* WHAT IS BEING ASKED *
Determine the number of lines in the data below that hold "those"; give nothing but that number.

[Items from a data source]
· · · · ·

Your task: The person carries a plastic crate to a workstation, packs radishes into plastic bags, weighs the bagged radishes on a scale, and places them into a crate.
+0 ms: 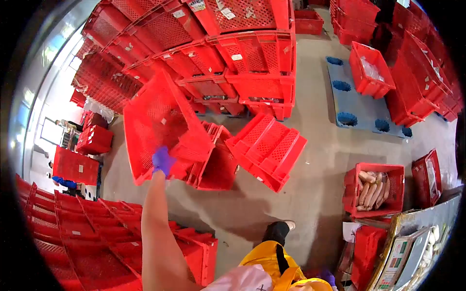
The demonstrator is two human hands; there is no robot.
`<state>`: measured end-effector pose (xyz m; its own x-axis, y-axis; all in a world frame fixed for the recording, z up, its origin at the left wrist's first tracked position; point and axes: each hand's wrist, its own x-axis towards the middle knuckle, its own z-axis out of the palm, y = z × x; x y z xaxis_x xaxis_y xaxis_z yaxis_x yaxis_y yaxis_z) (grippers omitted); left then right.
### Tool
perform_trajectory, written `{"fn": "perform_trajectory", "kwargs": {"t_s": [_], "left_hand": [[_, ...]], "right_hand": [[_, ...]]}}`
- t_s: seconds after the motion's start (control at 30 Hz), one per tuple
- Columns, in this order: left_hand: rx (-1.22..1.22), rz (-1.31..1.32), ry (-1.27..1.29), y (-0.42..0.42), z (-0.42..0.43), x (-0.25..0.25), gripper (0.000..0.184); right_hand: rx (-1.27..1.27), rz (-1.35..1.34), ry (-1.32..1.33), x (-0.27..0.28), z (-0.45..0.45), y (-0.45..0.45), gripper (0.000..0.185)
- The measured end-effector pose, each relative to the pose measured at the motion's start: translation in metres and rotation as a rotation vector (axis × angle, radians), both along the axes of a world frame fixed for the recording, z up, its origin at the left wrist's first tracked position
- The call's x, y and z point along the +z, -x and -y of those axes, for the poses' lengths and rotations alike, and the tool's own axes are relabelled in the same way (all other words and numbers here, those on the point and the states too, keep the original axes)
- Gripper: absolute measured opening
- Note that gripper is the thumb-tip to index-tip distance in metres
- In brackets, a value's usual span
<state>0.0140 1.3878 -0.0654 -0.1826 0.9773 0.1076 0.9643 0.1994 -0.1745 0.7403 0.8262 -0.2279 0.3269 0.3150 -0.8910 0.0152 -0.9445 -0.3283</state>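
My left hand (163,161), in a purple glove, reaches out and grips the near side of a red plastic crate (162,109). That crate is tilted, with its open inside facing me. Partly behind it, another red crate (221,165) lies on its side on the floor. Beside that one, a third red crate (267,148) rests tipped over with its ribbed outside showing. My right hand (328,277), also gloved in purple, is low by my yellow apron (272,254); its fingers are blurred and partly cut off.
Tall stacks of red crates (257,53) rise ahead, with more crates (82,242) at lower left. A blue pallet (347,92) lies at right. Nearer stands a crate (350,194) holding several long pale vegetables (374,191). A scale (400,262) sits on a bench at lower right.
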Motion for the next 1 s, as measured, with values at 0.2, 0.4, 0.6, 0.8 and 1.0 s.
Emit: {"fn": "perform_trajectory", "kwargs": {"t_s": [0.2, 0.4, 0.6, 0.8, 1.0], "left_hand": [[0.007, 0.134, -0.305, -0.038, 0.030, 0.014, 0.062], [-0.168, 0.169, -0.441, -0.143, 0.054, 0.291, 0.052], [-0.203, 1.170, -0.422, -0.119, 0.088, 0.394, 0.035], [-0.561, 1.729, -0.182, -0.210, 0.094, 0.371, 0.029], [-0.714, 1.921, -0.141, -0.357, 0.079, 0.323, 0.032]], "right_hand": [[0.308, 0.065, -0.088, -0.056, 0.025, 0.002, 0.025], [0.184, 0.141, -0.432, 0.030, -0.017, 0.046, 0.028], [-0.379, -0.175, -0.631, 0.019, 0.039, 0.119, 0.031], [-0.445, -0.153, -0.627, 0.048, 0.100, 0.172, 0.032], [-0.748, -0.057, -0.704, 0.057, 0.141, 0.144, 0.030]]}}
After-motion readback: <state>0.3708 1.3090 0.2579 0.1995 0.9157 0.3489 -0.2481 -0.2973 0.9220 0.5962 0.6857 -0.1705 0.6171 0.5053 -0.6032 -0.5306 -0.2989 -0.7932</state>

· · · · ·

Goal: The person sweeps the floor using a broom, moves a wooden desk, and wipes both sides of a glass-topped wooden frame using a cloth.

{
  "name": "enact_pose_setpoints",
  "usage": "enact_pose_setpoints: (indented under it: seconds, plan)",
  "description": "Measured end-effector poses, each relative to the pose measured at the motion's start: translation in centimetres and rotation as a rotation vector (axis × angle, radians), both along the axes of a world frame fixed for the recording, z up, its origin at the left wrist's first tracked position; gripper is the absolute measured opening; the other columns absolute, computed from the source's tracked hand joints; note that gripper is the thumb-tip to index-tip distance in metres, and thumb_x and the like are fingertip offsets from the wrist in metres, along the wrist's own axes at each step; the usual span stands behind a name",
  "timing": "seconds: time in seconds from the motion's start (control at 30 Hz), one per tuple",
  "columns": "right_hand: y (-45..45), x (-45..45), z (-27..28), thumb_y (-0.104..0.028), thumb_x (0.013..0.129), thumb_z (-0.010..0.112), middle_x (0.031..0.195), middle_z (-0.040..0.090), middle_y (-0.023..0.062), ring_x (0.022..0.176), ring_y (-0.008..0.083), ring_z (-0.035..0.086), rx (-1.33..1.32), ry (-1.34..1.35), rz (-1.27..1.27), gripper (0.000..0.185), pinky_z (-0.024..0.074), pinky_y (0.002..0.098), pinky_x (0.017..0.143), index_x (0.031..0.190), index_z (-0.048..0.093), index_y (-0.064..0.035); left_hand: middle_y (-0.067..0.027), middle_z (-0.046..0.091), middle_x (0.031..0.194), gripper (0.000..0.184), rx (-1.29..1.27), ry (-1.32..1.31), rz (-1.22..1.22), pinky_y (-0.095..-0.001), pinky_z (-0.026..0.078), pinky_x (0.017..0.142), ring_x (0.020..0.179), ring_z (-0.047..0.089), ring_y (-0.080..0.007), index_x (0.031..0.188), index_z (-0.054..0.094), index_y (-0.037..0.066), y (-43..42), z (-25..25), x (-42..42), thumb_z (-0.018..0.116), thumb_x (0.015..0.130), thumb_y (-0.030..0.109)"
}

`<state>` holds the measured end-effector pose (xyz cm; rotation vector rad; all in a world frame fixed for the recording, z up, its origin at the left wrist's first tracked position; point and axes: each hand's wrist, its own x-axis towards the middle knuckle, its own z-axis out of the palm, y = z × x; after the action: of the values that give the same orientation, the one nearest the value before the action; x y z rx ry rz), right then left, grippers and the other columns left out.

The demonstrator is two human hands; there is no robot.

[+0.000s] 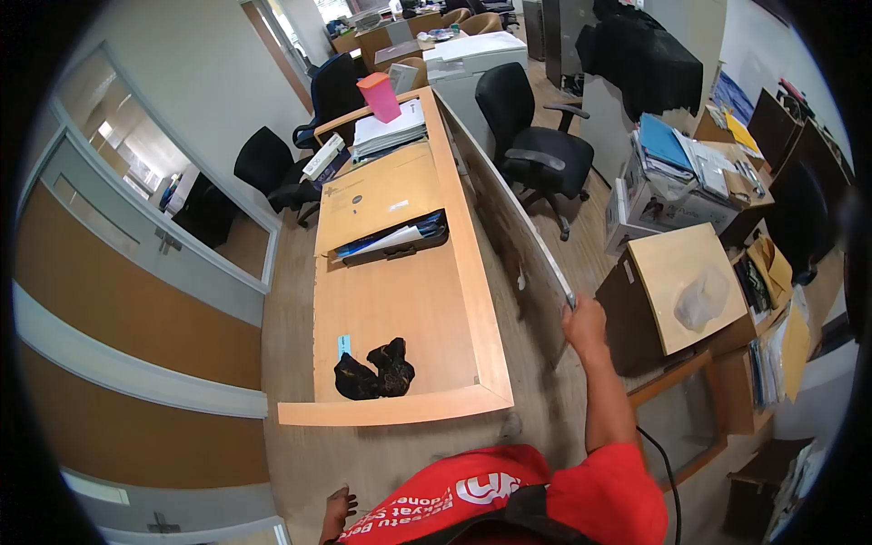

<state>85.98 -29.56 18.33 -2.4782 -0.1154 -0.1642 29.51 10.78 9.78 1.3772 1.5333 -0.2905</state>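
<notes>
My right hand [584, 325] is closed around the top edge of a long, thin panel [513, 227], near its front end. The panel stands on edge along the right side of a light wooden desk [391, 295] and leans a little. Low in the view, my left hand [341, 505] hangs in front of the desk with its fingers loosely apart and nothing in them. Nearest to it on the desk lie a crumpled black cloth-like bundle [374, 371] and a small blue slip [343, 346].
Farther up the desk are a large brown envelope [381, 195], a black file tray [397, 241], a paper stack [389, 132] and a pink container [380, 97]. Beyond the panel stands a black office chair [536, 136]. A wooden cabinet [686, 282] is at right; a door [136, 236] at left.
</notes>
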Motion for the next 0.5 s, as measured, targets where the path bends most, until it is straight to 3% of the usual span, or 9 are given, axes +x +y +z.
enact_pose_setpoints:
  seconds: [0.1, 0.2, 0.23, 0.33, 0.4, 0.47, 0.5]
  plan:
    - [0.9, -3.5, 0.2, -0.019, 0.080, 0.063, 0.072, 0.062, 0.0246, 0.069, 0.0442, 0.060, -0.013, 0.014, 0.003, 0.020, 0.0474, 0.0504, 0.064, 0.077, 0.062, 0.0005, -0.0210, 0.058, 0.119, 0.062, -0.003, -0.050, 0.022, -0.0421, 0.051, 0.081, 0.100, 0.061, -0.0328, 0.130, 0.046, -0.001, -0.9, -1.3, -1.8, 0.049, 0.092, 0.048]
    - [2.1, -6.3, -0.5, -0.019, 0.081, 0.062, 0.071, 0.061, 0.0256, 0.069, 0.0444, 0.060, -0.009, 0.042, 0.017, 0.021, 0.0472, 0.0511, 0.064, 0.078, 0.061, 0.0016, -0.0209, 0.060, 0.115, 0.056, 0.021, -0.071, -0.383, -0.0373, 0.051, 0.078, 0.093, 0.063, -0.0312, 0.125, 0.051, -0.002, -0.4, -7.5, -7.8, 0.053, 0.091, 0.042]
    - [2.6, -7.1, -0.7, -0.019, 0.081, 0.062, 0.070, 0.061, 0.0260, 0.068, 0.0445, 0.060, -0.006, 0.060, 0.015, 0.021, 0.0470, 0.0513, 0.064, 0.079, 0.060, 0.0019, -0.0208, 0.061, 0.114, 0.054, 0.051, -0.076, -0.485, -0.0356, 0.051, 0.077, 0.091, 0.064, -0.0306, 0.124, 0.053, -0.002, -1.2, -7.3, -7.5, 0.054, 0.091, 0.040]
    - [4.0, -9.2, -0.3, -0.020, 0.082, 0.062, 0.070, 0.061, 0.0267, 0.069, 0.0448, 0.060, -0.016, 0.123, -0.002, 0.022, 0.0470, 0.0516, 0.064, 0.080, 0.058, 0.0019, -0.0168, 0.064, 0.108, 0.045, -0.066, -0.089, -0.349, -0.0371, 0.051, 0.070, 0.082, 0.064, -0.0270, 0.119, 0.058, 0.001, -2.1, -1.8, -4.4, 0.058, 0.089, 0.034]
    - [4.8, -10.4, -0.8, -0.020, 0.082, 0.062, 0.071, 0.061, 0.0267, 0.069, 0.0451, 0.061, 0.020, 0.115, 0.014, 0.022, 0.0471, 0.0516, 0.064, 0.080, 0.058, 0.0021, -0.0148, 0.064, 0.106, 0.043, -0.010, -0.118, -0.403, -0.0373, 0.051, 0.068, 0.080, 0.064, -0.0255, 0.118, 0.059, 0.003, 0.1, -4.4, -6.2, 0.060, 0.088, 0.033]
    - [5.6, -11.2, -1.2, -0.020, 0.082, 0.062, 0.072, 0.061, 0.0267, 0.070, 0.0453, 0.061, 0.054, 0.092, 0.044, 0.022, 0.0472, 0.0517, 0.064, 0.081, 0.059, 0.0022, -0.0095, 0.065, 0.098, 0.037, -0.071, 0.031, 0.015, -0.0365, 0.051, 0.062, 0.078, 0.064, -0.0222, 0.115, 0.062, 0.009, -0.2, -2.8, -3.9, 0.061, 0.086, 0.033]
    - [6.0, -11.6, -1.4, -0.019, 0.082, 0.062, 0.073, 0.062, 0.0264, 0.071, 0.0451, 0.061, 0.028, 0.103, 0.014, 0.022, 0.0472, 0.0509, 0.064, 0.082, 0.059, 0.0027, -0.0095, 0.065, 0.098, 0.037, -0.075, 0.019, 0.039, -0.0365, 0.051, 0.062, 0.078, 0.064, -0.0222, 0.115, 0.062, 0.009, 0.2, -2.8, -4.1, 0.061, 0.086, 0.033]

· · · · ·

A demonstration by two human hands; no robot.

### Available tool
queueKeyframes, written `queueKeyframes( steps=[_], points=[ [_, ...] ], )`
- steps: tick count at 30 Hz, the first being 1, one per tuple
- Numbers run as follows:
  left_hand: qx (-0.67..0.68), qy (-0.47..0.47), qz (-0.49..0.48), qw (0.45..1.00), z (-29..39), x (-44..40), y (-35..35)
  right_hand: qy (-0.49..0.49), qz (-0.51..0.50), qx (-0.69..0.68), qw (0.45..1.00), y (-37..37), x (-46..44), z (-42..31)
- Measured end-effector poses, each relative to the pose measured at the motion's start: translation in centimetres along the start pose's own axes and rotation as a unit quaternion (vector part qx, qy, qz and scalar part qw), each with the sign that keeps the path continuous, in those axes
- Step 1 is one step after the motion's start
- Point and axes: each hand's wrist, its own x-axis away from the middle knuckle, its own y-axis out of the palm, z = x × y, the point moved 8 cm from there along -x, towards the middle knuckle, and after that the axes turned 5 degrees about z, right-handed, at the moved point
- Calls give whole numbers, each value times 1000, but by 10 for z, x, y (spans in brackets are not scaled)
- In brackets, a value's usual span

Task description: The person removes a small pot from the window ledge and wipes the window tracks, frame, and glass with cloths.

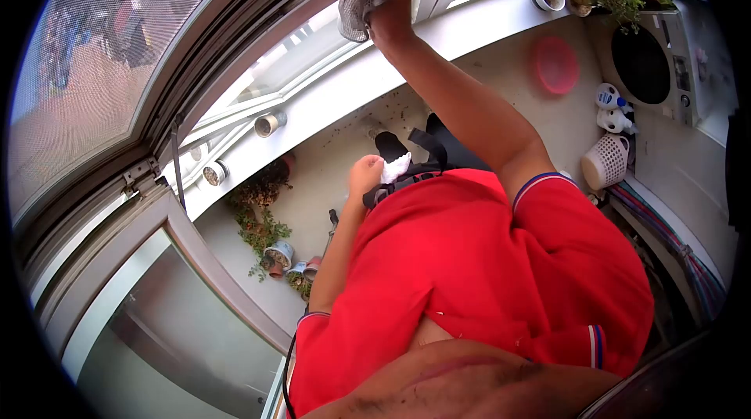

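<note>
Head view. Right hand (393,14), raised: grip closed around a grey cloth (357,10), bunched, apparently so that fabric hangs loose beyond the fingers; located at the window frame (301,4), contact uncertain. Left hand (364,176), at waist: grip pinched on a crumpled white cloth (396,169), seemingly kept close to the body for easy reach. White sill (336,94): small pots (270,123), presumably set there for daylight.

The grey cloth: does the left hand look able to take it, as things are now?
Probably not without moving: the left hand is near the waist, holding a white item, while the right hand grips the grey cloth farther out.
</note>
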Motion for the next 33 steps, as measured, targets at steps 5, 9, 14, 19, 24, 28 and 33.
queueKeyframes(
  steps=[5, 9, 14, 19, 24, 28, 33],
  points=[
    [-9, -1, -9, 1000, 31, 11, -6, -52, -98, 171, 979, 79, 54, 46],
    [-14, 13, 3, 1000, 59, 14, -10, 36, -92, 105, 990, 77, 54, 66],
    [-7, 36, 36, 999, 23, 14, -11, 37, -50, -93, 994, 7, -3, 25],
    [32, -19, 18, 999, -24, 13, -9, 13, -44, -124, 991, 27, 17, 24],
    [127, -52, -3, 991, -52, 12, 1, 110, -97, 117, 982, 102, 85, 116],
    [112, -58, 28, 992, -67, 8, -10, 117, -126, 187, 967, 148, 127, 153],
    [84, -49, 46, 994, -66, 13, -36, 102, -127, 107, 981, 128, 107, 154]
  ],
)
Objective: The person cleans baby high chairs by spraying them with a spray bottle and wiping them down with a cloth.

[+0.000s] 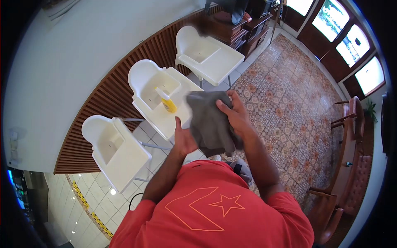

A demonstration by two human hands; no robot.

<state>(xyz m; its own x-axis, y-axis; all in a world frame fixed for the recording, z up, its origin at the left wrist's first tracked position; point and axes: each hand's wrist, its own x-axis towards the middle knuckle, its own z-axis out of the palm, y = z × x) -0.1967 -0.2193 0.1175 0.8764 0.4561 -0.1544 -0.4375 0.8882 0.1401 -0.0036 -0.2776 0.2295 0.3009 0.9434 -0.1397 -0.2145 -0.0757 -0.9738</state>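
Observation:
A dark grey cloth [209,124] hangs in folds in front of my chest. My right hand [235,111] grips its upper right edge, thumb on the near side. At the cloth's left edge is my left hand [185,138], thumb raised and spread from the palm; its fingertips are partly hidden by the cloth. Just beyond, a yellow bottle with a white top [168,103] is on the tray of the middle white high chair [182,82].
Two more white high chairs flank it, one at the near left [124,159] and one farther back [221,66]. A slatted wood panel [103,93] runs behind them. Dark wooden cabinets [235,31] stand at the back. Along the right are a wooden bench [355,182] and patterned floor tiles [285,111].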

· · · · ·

* ANSWER BELOW *
2